Hyperspectral remote sensing technology has made significant progress in the last two decades. Although the ability to produce data with high spectral, spatial and radiometric features leads to better analysis, this is associated with problems that are a new experience compared to multispectral data (Chan et al., 2020). The first problem is the relatively large volume of data, it is necessary to use special hardware and software to process this large volume of data. Another problem is the time required to process this type of data (Homayouni & Roux, 2003). Nowadays, most research on hyperspectral remote sensing technology focuses on the classification of these images. Classification or convert images to a subject map is a serious challenge due to factors such as the complexity of the study area, data selection, image processing, and the algorithm used and may affect the success of classification (Acquarelli et al., 2018; Gonzalez & Woods, 2002). The lack of labeled samples in the classification process is due to the large number of hyperspectral image bands.
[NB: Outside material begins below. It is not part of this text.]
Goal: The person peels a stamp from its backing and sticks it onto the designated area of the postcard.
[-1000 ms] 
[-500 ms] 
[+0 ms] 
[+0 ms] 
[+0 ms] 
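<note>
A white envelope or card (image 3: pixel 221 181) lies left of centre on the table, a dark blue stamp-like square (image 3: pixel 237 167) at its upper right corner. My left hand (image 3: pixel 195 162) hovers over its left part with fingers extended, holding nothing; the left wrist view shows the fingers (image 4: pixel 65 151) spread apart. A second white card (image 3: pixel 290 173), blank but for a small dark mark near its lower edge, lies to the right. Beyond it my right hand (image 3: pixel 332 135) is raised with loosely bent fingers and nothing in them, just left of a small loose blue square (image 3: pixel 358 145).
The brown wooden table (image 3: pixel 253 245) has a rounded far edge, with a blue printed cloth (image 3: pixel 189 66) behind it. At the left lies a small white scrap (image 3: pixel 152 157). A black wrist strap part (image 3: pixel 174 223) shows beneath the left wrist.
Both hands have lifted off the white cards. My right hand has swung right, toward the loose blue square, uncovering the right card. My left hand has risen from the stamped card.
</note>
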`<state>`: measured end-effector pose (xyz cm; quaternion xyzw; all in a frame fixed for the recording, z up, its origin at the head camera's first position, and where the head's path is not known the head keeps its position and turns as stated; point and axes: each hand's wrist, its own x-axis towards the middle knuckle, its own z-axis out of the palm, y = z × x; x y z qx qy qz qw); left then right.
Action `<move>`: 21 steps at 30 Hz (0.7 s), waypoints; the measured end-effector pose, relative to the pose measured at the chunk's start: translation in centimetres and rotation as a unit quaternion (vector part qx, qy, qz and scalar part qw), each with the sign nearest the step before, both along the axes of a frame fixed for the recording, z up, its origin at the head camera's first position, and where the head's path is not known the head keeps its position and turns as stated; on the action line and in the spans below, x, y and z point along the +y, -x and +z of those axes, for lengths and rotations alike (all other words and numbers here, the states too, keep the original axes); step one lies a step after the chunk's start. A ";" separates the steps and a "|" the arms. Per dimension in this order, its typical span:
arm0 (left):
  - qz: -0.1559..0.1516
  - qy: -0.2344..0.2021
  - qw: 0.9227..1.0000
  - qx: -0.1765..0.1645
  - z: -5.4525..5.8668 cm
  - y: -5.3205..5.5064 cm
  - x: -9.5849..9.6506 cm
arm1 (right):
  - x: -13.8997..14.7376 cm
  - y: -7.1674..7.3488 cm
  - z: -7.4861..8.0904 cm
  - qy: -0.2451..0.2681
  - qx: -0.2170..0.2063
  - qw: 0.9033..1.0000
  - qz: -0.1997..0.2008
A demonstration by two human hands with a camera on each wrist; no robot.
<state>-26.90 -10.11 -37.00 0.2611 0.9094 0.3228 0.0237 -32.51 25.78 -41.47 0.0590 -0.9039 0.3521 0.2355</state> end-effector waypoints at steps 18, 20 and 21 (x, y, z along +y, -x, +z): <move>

In fact, the most important problem of hyperspectral data is that it contains hundreds of close spectral bands that cause data redundancy. On the other hand, spectral bands of hyperspectral images usually have high dependence and different signal-to-noise ratio, so the use of primary bands is not very appropriate and has poor results. The large number of spectral bands and the dependence between them cause the Hughes phenomenon (Li et al., 2011). This phenomenon means that when the training data do not change, the classification accuracy decreases with increasing spectral bands. Reducing the number of bands is one of the solutions to this problem. Various methods such as feature extraction and feature selection have been proposed for this purpose (Chang, 2003).

In general, methods for classifying hyperspectral images are divided into two categories. The first category refers to pixel-based classification methods in which each pixel is assigned to a specific class using its own spectral information without considering the information contained in neighboring pixels (Vapnik, 1995). These methods include support vector machines (SVM) and multilayer perceptron (MLP) algorithms. The second category refers to spectral-spatial classification methods that use information from neighboring pixels in addition to spectral information of pixels (Fauvel et al., 2013; Pan et al., 2020; Tarabalka et al., 2010). One of these methods is the minimum spanning forest (MSF) algorithm (Tarabalka et al., 2010). Many unknown signals are usually recorded in images due to the high sensitivity of hyperspectral sensors, for which there is no prior information. In particular, many of these signals are related to objects that are small in size and cannot be detected visually. Under these circumstances, it is not possible to identify these targets by conventional classification methods that use only spectral information, and in addition, the processing must be performed using the spatial features of the targets (Hong et al., 2020).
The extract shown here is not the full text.